- [Problem statement] Begin at the line below that has "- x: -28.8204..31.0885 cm" and stop after the line that has "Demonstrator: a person". Please restate only those lines, word for word.

- [Data supplied]
⟨

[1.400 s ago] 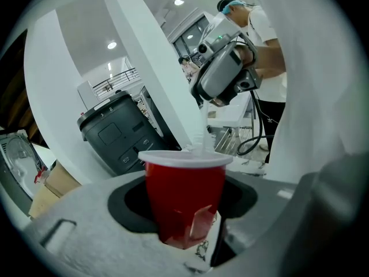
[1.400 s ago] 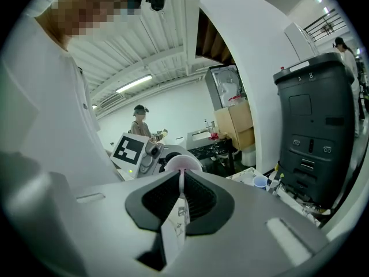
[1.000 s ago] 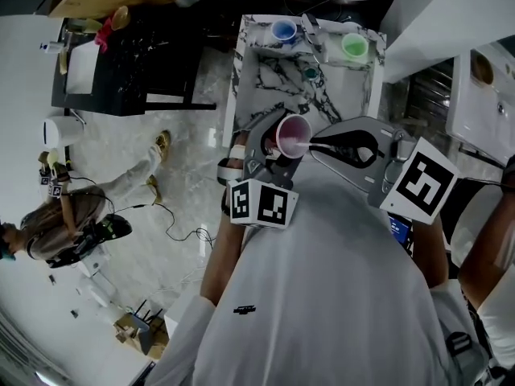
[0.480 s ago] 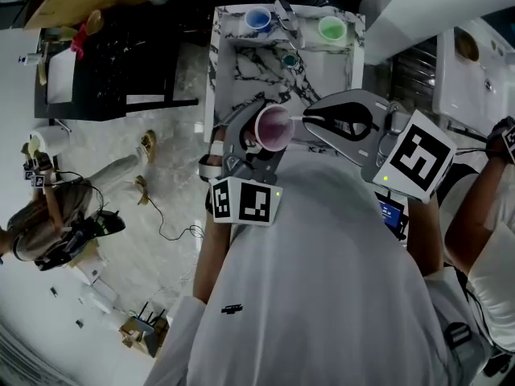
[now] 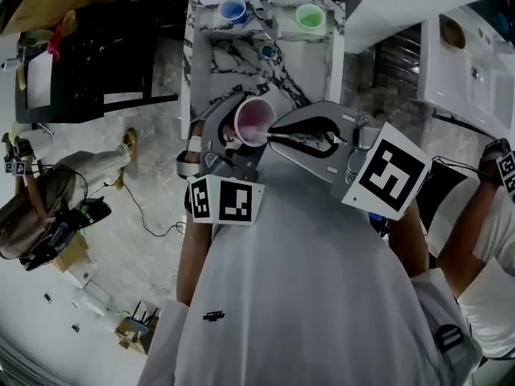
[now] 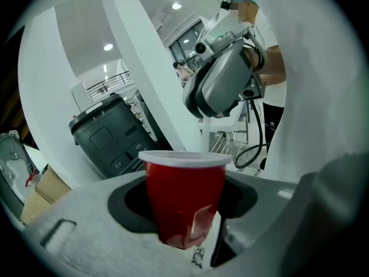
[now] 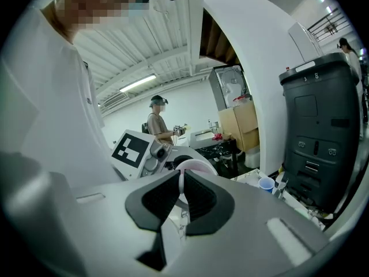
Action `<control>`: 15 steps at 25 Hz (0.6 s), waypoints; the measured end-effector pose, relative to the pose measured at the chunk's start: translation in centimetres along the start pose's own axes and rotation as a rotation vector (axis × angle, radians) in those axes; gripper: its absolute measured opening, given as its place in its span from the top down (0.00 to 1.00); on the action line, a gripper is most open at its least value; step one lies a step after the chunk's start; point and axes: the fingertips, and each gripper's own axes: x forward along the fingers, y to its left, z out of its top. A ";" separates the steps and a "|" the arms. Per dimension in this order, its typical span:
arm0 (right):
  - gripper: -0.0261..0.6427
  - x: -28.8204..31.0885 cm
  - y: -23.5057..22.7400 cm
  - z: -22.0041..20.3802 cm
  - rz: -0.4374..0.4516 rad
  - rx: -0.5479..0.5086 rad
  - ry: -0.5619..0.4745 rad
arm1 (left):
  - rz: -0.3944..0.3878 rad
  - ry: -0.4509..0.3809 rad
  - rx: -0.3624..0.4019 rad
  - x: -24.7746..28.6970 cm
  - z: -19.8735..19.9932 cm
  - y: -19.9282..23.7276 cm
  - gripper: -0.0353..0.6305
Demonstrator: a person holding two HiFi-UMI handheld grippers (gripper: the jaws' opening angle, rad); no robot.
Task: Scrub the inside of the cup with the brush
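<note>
Cup (image 6: 184, 183), red outside with a white rim, stands upright between the two jaws of the left claw (image 6: 185, 221). The jaws are closed on its lower half, one dark pad on each side. From the head view the cup (image 5: 254, 121) shows its pale pink inside, mouth turned up, just ahead of the left claw's marker cube (image 5: 221, 201) and clear of the worktop (image 5: 241, 59).

The right claw (image 7: 180, 196) has its jaws almost together, pinching the thin pale handle of the brush (image 7: 181, 182). Straight past its fingertips lies the cup's rim (image 7: 195, 166), and just behind that the left claw's marker cube (image 7: 131, 149). In the head view the brush handle (image 5: 280, 137) runs from the right claw's tips to the cup's rim on the side facing that claw. The brush's head cannot be made out.

Beyond both claws, at the far end of the marbled worktop, stand a blue cup (image 5: 232, 10) and a green cup (image 5: 310, 16), well apart from the red one. Well off to the left claw's outer side, another person (image 5: 40, 207) stands on the floor.
</note>
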 end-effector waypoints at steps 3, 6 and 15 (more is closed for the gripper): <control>0.92 0.0 -0.2 0.9 -0.009 -0.028 -0.034 | -0.008 0.001 0.010 0.2 0.1 -0.4 0.55; 0.92 -0.6 -1.1 2.2 -0.039 -0.037 -0.078 | -0.006 0.001 0.021 0.1 0.3 -0.5 0.55; 0.92 -3.2 -3.2 1.5 -0.121 0.033 -0.116 | 0.046 -0.023 -0.009 -1.0 0.7 0.9 0.55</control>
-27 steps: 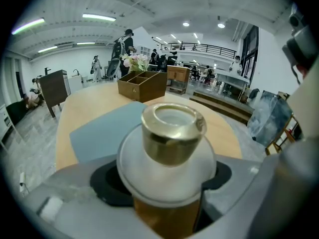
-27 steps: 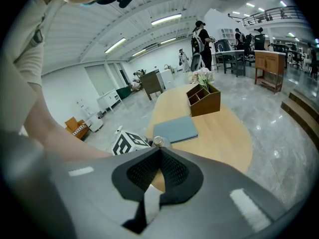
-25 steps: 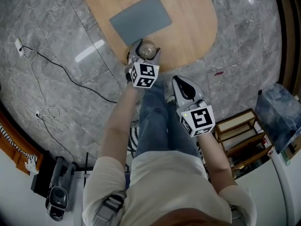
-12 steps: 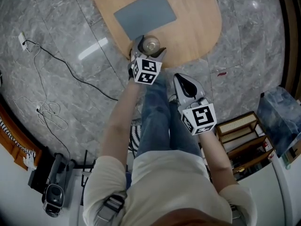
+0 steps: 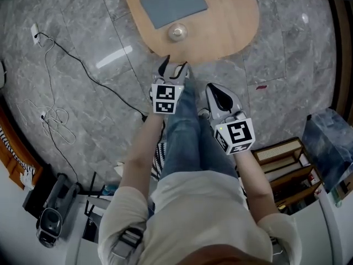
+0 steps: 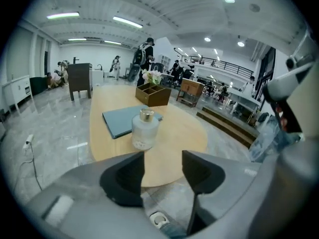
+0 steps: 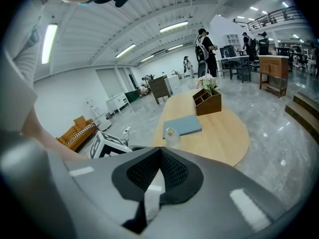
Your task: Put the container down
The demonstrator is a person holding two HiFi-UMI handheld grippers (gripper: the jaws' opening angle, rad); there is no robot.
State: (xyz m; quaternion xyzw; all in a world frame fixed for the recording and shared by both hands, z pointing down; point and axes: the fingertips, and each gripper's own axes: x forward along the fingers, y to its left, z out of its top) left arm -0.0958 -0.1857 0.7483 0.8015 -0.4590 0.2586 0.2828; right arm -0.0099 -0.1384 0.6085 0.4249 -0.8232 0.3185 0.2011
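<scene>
The container [image 5: 176,33], a frosted glass bottle with a gold cap, stands upright on the wooden table [image 5: 231,21] beside a blue-grey folder [image 5: 174,3]. My left gripper [image 5: 172,67] hovers off the table's near edge, well short of the bottle. In the left gripper view the container [image 6: 144,131] stands beyond the left gripper [image 6: 163,166]; its jaws are closing with nothing between them. My right gripper [image 5: 217,93] hangs over the person's legs, shut and empty. In the right gripper view the right gripper [image 7: 160,156] has its pads together, with the container [image 7: 171,135] far ahead.
A wooden organiser box with flowers [image 6: 153,93] sits at the table's far end. A cable [image 5: 83,76] trails over the grey stone floor at left. A wooden shelf [image 5: 281,159] and a plastic-wrapped bundle [image 5: 328,134] stand at right. People move about far off.
The left gripper, earlier around the container at the table's edge, has let go and drawn back toward the person. The container stays on the table. The right gripper has barely moved.
</scene>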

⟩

- [Task answer]
  - x: -28.8204..31.0885 cm
  - y: -23.5057..22.7400 cm
  - z: -22.0041..20.3802 cm
  - rz: -0.4374..0.4516 rad
  - rx: -0.5479..0.5086 rad
  - ry: -0.5619..0.4745 rad
arm1 (left):
  - rz: -0.3944..0.3878 rad
  - ry: -0.4509..0.3809 rad
  - rx: -0.3624..0.4019 rad
  - x: -24.7746..28.6970 cm
  - z: -19.8735..19.9932 cm
  - y: -19.9282..23.7276 cm
  - gripper: -0.0353..0.6305
Demonstrator: a person holding two HiFi-UMI handheld grippers (gripper: the jaws' opening angle, rad); no robot.

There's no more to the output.